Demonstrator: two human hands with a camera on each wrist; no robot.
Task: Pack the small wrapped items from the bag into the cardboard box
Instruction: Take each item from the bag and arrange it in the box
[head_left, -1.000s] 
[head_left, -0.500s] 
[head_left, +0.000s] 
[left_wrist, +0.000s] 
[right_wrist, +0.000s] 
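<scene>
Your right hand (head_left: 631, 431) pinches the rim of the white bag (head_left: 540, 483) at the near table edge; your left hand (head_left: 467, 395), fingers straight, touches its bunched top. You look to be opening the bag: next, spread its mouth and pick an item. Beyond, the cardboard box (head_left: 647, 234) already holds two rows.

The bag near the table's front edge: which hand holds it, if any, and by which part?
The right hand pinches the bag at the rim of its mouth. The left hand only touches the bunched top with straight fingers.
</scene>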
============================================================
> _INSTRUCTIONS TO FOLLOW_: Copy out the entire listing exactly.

> _RESULT OF THE EXERCISE_:
Demonstrator: two human hands with a camera on each wrist; no robot.
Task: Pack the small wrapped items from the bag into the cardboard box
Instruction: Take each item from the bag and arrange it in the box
[head_left, -1.000s] 
[head_left, -0.500s] 
[head_left, +0.000s] 
[left_wrist, +0.000s] 
[right_wrist, +0.000s] 
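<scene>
Your right hand (head_left: 631, 431) pinches the rim of the white bag (head_left: 540, 483) at the near table edge; your left hand (head_left: 467, 395), fingers straight, touches its bunched top. You look to be opening the bag: next, spread its mouth and pick an item. Beyond, the cardboard box (head_left: 647, 234) already holds two rows.

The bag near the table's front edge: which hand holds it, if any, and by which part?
The right hand pinches the bag at the rim of its mouth. The left hand only touches the bunched top with straight fingers.
</scene>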

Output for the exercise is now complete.